Blues Guitar Solo Heatmap (Free Download) (upper mississippi sh@kedown), Monday, 3 November 2025 20:40 (two months ago)

otm

deleted social media apps and turned off notifications for all other apps this week

still too much on the fucking thing but its a start

Wichita Referee's Assistant (darraghmac), Monday, 3 November 2025 20:42 (two months ago)

I only got my first smartphone about 6-7 years ago, the only apps I use are twitter and flagging and not really much else. Never really got too addicted to it to that point of concern.

vodkaitamin effrtvescent (calzino), Monday, 3 November 2025 20:50 (two months ago)

the latest read max has a nice perspective on smartphones https://maxread.substack.com/p/platform-temperance

, Tuesday, 4 November 2025 14:24 (two months ago)

My phone is pretty locked down in terms of notifications and other aspects that draw my attention. Though I do have a simmering anxiety that the proverbial powers that be will one day just shut down or seriously limit access to the internet and we will all be fucked.

Josh in Chicago, Tuesday, 4 November 2025 14:28 (two months ago)

just shut down or seriously limit access to the internet and we will all be fucked.

would we?

Blues Guitar Solo Heatmap (Free Download) (upper mississippi sh@kedown), Tuesday, 4 November 2025 16:36 (two months ago)

the latest read max has a nice perspective on smartphones https://maxread.substack.com/p/platform-temperance

― 龜, Tuesday, November 4, 2025 8:24 AM (two hours ago) bookmarkflaglink

I also want to be clear, I wasn't making a political point or a larger point about social media, politics, society, etc. I, personally, am very certain that my current relationship with my phone has made me flat out less intelligent that I was before. My attention span is worse, I have more difficulty reading, I'm more anxious, more restless. To be honest, I'm having trouble getting through Max's essay right now. I know for a fact that wouldn't have been the case 10 or 15 years ago.

I know I am not the only one who feels this. I've started doing simple math on paper again just to see if I can still do it. Or - and I have no idea why I do this - using Google Maps in the car to places I've been a million times. I think these "conveniences" slowly eat away at your cognitive ability in ways that are hard to perceive at first but accumulate. With generative AI, god knows how bad this is going to get.
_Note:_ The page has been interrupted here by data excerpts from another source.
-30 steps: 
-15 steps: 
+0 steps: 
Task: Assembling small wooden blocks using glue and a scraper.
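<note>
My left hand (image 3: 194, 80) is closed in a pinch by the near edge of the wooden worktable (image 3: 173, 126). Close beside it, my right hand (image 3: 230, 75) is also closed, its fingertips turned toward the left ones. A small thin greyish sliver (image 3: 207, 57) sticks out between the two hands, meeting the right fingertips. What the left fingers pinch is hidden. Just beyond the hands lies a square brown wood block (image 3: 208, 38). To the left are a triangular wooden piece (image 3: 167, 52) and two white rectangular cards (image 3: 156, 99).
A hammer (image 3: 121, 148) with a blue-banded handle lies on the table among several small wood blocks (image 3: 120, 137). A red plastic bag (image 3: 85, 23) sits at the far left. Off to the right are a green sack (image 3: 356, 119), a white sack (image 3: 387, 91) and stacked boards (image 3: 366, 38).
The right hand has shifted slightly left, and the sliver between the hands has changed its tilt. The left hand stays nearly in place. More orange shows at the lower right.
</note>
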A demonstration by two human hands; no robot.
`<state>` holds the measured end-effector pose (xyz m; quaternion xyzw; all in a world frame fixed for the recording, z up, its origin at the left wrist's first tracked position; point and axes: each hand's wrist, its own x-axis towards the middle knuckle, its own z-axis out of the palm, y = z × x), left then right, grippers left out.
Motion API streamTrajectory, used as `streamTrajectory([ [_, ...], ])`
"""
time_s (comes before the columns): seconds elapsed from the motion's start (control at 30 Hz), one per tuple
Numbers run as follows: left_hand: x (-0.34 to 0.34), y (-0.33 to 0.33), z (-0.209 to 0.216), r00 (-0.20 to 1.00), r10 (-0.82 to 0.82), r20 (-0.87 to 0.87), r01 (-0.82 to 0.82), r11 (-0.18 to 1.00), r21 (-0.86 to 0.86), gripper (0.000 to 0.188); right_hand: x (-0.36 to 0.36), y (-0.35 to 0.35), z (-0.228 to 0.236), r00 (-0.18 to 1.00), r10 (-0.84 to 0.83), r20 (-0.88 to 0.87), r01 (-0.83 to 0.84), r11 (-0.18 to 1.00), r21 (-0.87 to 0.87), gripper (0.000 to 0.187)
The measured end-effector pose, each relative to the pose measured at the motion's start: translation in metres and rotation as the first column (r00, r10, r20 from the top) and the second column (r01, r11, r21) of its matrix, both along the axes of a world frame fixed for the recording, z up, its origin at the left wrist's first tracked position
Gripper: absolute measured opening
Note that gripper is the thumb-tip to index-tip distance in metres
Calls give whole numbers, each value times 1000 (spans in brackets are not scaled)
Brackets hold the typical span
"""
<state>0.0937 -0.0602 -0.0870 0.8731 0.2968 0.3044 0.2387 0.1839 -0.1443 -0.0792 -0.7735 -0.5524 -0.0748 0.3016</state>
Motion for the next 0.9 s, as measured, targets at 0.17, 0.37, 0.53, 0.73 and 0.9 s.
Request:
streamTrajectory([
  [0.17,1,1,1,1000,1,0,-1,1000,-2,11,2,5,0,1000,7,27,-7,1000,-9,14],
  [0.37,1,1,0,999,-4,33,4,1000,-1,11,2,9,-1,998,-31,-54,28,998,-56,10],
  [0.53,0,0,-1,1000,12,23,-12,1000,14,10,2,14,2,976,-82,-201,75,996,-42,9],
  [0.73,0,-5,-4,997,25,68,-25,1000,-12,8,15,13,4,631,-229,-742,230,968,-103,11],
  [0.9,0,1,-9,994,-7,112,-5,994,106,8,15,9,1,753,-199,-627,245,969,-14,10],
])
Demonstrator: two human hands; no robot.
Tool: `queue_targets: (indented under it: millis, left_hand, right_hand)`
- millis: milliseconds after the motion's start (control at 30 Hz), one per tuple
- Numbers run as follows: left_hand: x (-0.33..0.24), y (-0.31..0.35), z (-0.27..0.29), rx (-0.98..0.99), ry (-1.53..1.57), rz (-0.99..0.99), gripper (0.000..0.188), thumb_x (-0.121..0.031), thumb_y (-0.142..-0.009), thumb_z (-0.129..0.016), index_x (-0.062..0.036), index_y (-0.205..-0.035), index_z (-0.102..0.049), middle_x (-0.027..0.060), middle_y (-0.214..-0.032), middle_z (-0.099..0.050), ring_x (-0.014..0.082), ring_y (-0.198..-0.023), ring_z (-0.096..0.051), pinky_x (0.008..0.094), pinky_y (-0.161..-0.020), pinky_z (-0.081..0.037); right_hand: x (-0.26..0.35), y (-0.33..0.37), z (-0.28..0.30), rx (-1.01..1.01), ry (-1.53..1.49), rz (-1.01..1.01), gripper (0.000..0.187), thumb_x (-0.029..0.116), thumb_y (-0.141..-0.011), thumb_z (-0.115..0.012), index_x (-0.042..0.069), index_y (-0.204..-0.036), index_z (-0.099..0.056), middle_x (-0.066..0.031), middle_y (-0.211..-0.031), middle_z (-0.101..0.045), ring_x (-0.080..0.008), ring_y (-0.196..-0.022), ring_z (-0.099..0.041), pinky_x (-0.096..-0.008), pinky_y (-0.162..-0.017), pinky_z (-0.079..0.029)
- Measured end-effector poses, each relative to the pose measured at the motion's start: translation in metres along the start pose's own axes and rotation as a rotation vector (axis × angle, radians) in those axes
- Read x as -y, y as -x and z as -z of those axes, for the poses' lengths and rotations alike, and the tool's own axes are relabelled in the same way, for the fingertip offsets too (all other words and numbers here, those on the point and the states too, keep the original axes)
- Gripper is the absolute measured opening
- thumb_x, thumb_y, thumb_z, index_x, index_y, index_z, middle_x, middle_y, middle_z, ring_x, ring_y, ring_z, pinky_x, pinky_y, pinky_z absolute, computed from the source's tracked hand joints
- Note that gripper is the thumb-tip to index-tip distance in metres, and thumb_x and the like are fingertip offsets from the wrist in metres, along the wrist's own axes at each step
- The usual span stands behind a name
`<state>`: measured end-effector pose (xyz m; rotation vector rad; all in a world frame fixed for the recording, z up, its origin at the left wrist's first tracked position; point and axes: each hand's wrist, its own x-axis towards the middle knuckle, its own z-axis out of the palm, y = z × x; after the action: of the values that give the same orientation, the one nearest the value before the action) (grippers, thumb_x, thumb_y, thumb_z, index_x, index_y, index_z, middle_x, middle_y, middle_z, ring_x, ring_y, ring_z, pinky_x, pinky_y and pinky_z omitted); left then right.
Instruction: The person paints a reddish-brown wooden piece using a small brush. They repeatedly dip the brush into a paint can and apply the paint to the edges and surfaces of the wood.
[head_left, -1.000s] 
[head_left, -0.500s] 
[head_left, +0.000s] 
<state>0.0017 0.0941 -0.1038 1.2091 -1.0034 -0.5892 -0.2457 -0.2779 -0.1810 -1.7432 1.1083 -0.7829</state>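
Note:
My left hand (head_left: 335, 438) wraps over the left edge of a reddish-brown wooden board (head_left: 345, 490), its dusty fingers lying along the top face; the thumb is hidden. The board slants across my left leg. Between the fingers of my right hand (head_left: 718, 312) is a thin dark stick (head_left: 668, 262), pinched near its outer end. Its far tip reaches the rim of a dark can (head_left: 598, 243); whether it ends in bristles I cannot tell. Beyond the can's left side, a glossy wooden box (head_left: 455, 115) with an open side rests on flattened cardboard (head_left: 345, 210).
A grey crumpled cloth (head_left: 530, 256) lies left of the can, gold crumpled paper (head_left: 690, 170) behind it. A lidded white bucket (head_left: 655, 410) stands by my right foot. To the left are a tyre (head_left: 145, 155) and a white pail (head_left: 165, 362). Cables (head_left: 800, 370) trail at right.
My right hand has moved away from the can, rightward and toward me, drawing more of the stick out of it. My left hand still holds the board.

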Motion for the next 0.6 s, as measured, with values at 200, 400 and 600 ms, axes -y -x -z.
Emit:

Like I saw a fucking commercial where a woman asked her phone what the weather was like and then it said it was 58 degrees out and then she asks "How should I dress?" and it said "You might want to pack a light jacket", like no shit sherlock

Blues Guitar Solo Heatmap (Free Download) (upper mississippi sh@kedown), Tuesday, 4 November 2025 16:44 (two months ago)

oh yeah i wasn't saying you were - linking because i think the view that smartphones are literally hazardous for your health is one that landed with me, at least the way max presents the argument.

it took me about 5 years of incremental steps to wean the phone from my hands. i just deleted zing and instagram a few days ago, which were the last social media type apps on my phone that i check. i still go to ilxor.com in the browser even though the font is really small and scrolling all the way down to the end of a thread is annoying. but it's good that it's annoying.

on amtrak yesterday and noticed a guy in front of me had his phone set to black and white. that's a common tip people give to try and lessen smartphone addiction. but i think most people just get used to it, the phone being in black and white.

, Tuesday, 4 November 2025 18:23 (two months ago)

To be honest, I'm having trouble getting through Max's essay right now. I know for a fact that wouldn't have been the case 10 or 15 years ago.

I weirdly have a hard time reading through any kind of longform thing on a screen, but still have no issues with actual books (whether real or on an e-reader). I think it's just too tempting to play around with things on a screen, check out another tab, etc.